SYSTEM Cited by 2 sources
RoCE (RDMA over Converged Ethernet)¶
RoCE is the standard for running RDMA over an Ethernet fabric — same RDMA semantics (kernel bypass, zero-copy, reliable or unreliable connected/datagram transports) as InfiniBand, but riding the Ethernet transport that hyperscalers already operate at scale. There are two variants — RoCEv1 (link-local) and RoCEv2 (routable over IP, production-dominant).
In the context of this wiki, RoCE shows up as the Ethernet-native alternative to InfiniBand for large AI training clusters: an operational-ecosystem choice more than a technical one, since ECMP + congestion control on Ethernet must be tuned to reach parity on GenAI workloads.
Seen in (wiki)¶
- Meta 24K-GPU GenAI cluster (2024). Meta had four years of RoCE production experience (up to 4K GPUs) and made it the fabric for one of two 24K-GPU H100 clusters — optimised for fast build time, and the one on which the largest Llama 3 model was trained. Meta tuned the RoCE cluster to equivalent performance with the InfiniBand sibling on GenAI workloads via a three-part optimisation (parallelism-axis → topology-layer mapping, topology-aware collectives, fat-flow load balancing). (Source: sources/2024-06-12-meta-how-meta-trains-large-language-models-at-scale; see systems/meta-genai-cluster-roce)
- Meta SIGCOMM 2024 RoCE paper (2024-08-05).
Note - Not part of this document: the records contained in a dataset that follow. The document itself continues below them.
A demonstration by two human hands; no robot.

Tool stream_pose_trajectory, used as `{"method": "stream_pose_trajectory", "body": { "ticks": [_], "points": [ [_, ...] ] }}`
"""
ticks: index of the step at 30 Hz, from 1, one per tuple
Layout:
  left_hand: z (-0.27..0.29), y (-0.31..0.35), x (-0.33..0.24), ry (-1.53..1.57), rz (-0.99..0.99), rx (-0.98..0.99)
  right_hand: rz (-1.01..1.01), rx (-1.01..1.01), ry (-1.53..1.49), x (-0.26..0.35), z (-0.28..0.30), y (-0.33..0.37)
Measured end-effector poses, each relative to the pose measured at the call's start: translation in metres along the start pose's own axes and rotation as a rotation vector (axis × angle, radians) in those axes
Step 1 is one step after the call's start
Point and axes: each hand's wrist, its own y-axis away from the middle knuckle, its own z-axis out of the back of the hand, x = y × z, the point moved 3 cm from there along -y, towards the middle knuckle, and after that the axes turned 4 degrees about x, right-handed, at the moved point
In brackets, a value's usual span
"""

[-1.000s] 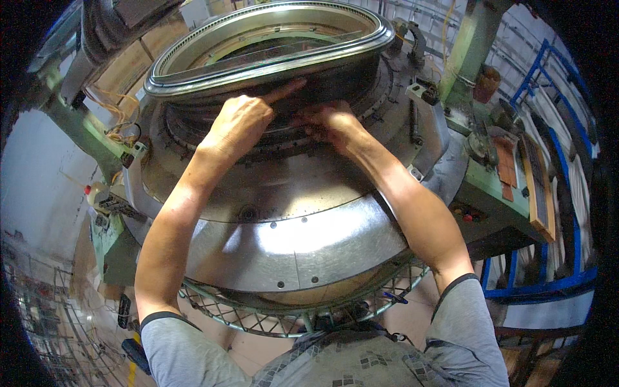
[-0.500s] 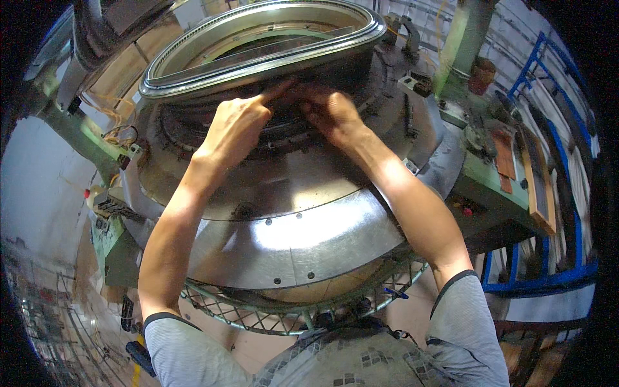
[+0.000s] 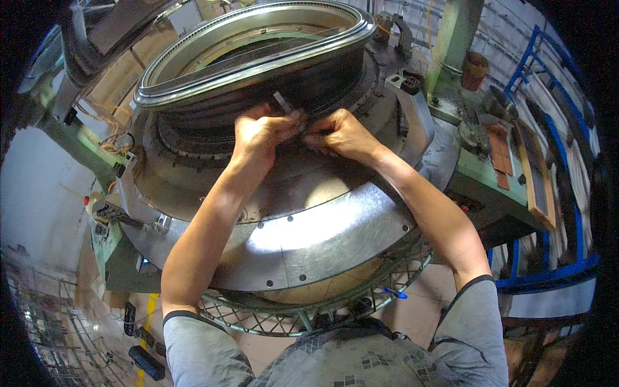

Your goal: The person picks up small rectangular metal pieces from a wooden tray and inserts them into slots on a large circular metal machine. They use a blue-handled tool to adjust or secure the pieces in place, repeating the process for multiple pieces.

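Note:
My left hand [image 3: 259,134] is closed in a pinch around a small, narrow metallic piece [image 3: 282,102] whose pale flat end sticks up past the fingers. Its exact kind is too small to make out. Right beside it, my right hand [image 3: 348,135] has its fingers curled together, the fingertips meeting the lower end of the piece or nearly so. Whether they grip it is hidden. Both hands are above the dark inner part of a large round machine [image 3: 290,255], just in front of its raised cylinder with a shiny metal rim [image 3: 258,69].
A green machine post [image 3: 451,45] stands at the far right. The green side ledge [image 3: 496,190] carries a brown strip and a wooden-framed panel [image 3: 535,174]. A blue rack [image 3: 561,274] is at the right. A lattice guard [image 3: 258,319] curves below the machine's front edge.
Both hands have drawn back from beneath the rim toward me, and the pale metallic piece now shows at the left hand's fingers. The view has shifted slightly.

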Motion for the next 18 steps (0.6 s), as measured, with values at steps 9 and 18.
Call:
{"method": "stream_pose_trajectory", "body": {
  "ticks": [9,18],
  "points": [
    [0.011,-0.011,0.015,0.05,0.145,0.092,-0.084,0.072,-0.175,-0.018,-0.002,0.0],
    [0.01,-0.005,0.009,0.143,0.073,-0.045,0.127,-0.285,0.022,-0.022,0.005,-0.003]
  ]
}}
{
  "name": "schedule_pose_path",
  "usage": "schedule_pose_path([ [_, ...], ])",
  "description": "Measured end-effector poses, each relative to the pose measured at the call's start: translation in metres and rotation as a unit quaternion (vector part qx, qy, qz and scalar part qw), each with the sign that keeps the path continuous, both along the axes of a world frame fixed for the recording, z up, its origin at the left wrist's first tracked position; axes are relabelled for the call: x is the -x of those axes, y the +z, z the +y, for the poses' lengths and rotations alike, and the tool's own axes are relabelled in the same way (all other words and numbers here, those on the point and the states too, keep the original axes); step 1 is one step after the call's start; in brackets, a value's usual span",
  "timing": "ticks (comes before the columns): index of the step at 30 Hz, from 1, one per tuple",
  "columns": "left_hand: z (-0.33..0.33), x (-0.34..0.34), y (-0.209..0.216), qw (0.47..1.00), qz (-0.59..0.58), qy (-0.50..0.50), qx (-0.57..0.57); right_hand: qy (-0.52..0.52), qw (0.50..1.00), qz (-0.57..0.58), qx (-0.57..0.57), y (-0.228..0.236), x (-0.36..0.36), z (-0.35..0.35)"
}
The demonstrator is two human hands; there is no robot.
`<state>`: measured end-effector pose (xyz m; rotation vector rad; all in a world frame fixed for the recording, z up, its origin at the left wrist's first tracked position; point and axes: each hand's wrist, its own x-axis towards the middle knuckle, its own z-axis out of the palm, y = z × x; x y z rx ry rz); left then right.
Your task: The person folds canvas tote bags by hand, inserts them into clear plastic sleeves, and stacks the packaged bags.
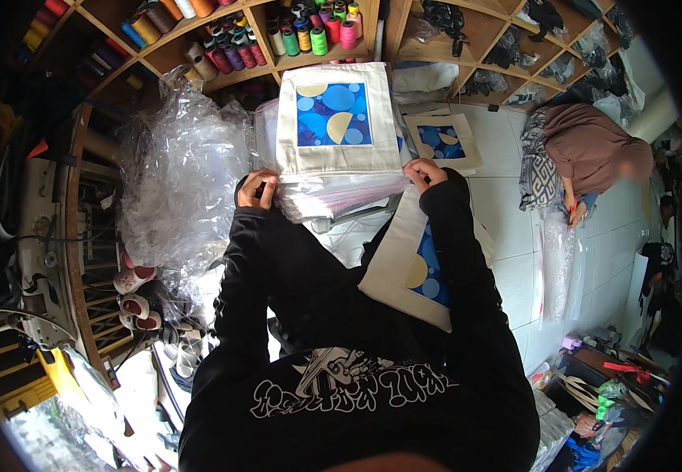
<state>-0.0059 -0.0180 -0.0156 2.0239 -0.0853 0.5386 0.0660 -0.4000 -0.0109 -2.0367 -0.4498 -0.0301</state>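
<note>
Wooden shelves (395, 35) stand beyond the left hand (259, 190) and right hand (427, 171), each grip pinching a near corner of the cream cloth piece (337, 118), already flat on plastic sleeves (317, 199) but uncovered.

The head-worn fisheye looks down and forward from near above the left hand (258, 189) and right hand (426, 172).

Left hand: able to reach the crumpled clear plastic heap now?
Probably yes: the crumpled clear plastic heap lies just left of the left hand, nothing visible between them. Its grip seems to be on the square cream fabric piece with the blue circle-patterned panel, so it likely must let go first.
</note>
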Motion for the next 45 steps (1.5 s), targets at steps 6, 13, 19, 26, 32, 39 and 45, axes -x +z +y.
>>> schedule_pose_path([
  [6, -0.009, -0.003, -0.005, 0.997, 0.007, 0.053, 0.055, -0.011, 0.999, 0.034, -0.016, -0.006, -0.004, 0.002],
  [13, -0.015, -0.005, -0.012, 0.988, 0.057, 0.141, 0.012, -0.067, 0.998, -0.021, -0.004, -0.017, -0.008, 0.014],
  [19, -0.019, -0.004, -0.014, 0.974, 0.118, 0.193, 0.019, -0.114, 0.989, -0.072, 0.053, -0.035, -0.012, 0.014],
  [26, -0.023, -0.002, -0.002, 0.964, 0.174, 0.199, 0.025, -0.148, 0.986, -0.05, 0.055, -0.038, -0.01, 0.016],
  [32, -0.016, -0.004, 0.003, 0.947, 0.254, 0.194, 0.005, -0.152, 0.986, -0.036, 0.056, -0.04, -0.013, 0.019],
  [39, -0.01, -0.006, 0.0, 0.94, 0.278, 0.198, 0.026, -0.181, 0.981, -0.072, -0.014, -0.032, -0.007, 0.023],
  [45, -0.013, -0.008, -0.009, 0.957, 0.16, 0.227, 0.084, -0.201, 0.974, -0.091, -0.056, -0.028, -0.003, 0.015],
])
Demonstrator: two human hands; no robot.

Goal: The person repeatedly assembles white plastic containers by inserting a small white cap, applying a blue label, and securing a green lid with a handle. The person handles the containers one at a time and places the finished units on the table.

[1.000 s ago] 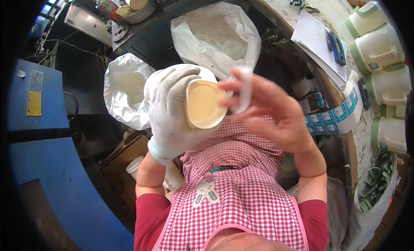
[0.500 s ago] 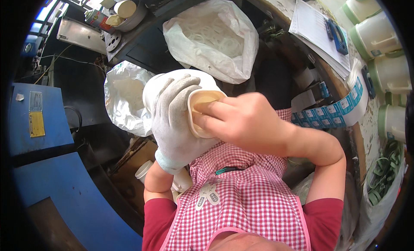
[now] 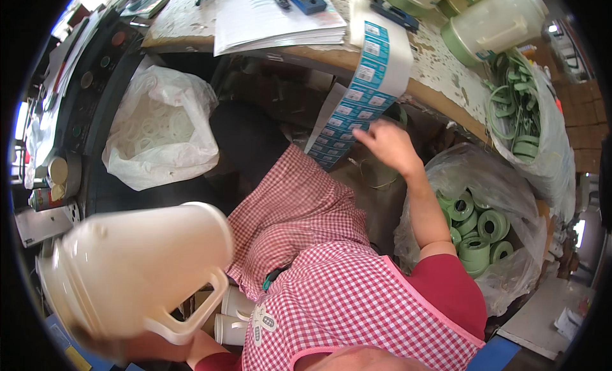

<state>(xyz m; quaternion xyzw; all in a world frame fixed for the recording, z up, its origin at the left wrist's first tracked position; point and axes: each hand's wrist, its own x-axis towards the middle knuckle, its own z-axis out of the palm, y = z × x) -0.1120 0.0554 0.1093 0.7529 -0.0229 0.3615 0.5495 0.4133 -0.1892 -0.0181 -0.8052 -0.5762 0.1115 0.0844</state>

Full engineering deep-dive on Meta's RoCE fabric for training at scale, supporting Llama 3.1 405B. Describes the two-stage Clos AI Zone topology (RTSW leaf + CTSW spine + optional ATSW aggregator), the routing evolution (baseline ECMP → concepts/path-pinning → E-ECMP + QP scaling with +40% on AllReduce), and the surprising congestion-control posture: DCQCN off at 400G for a year, PFC-only + NCCL-level receiver-driven admission instead. (Source: sources/2024-08-05-meta-a-roce-network-for-distributed-ai-training-at-scale)
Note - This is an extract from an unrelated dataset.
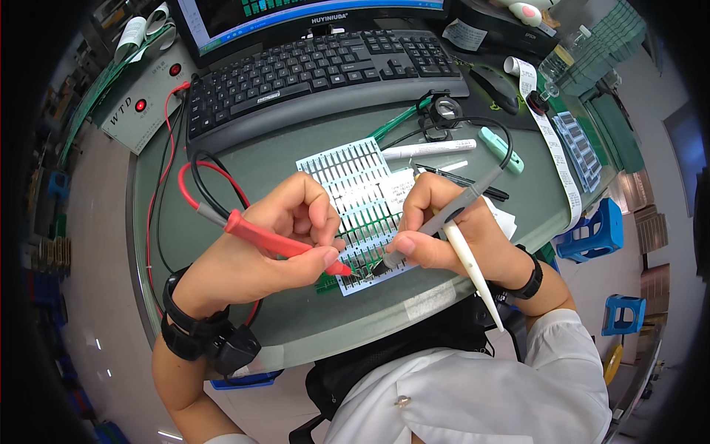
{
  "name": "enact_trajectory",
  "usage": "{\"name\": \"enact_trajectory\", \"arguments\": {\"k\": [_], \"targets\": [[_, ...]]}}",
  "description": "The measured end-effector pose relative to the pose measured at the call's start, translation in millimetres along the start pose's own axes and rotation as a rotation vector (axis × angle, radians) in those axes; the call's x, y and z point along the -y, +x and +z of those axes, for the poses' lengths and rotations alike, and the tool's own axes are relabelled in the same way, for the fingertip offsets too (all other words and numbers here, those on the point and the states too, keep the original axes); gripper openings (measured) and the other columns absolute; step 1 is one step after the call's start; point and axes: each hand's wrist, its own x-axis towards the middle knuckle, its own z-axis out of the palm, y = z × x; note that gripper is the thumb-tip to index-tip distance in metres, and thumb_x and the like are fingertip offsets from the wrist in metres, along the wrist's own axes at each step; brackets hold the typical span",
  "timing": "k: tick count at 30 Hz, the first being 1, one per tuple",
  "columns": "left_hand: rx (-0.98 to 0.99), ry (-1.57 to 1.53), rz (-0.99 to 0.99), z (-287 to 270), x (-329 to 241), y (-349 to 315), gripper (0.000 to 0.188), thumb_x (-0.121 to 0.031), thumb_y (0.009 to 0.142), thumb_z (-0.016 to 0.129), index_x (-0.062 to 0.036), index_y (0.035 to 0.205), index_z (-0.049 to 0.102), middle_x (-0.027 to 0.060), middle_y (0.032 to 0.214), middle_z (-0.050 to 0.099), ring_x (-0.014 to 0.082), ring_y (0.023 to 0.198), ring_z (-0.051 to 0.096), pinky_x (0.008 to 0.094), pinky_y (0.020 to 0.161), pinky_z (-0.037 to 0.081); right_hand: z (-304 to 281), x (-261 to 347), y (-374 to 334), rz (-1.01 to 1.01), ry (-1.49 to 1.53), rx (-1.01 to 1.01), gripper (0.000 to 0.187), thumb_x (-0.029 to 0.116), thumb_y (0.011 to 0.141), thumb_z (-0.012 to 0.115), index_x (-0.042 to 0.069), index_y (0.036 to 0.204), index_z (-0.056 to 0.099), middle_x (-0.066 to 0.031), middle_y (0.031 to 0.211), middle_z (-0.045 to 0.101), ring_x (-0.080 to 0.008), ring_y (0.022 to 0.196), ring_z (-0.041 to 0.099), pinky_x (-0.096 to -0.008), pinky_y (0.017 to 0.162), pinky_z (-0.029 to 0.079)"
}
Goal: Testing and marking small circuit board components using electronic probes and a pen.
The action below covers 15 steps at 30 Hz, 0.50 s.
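Note:
My left hand point(222, 270) is closed around a red test probe point(268, 240), its tip pointing down at the near end of a circuit board panel point(355, 166). The panel is pale blue-white and green, with rows of narrow dark slots. My right hand point(488, 233) grips a grey test probe point(473, 194), whose dark tip also comes down at the panel's near end, beside the red one. A cream-coloured, pen-like stick point(474, 275) is tucked in the same hand and points toward me. Whether both tips touch metal is too small to tell. White paper point(399, 189) lies partly under my right fingers.
Behind the panel are a black keyboard point(318, 78), a monitor point(318, 13) and a mouse point(494, 89). A box with red buttons point(148, 100) stands left. A magnifier point(446, 111), white marker point(436, 149), turquoise cutter point(501, 150) and long paper strip point(553, 152) lie right. Probe cables loop beside both hands.

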Motion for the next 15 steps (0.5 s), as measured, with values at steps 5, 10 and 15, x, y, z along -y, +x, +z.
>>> {"name": "enact_trajectory", "arguments": {"k": [5,10,15], "targets": [[0.016,-0.002,0.017,0,1,-1,0.029,0.000,0.083,0.064,-0.0095,0.094,0.038,-0.0007,0.090,0.049,0.0055,0.086,0.051,0.0356,0.098,0.051,0,-4,0,-0.060,-0.065,-0.013,0.023,0.013,0.084,0.074,0.004,0.081,0.054,-0.0022,0.075,0.058,-0.0084,0.065,0.058,-0.0241,0.055,0.044],[0.012,-0.001,0.018,1,0,0,0.030,0.000,0.083,0.064,-0.0096,0.093,0.038,-0.0005,0.090,0.049,0.0057,0.086,0.051,0.0357,0.098,0.051,1,-7,0,-0.129,-0.105,-0.016,0.025,0.015,0.085,0.075,0.005,0.082,0.053,-0.0016,0.074,0.058,-0.0064,0.063,0.056,-0.0218,0.054,0.041],[0.004,-0.009,0.004,1,-2,-1,0.029,0.000,0.083,0.064,-0.0092,0.094,0.039,-0.0003,0.090,0.049,0.0057,0.086,0.051,0.0355,0.098,0.051,1,-5,0,-0.085,-0.089,-0.022,0.024,0.014,0.084,0.075,0.004,0.080,0.053,-0.0026,0.074,0.058,-0.0087,0.065,0.057,-0.0249,0.054,0.043]]}}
RoCE vs InfiniBand — the tradeoff Meta explicitly framed¶
| RoCE | InfiniBand | |
|---|---|---|
| Transport | Ethernet | HPC-native |
| Operational tooling at hyperscale | Familiar (reused Ethernet practice) | Specialised |
| Build-speed advantage | Yes (Meta's 2024 framing) | No |
| Full-bisection-bandwidth framing | Had to be designed in | Native strength |
| Load balancing for fat flows | Requires explicit routing / LB work | Adaptive routing is built-in |
| Collective offload | NIC-dependent | Usually richer |
| Meta's 2024 decision | Build one 24K-GPU cluster | Build a second 24K-GPU cluster |
See patterns/build-both-fabric-alternatives for the architectural pattern this tradeoff motivates.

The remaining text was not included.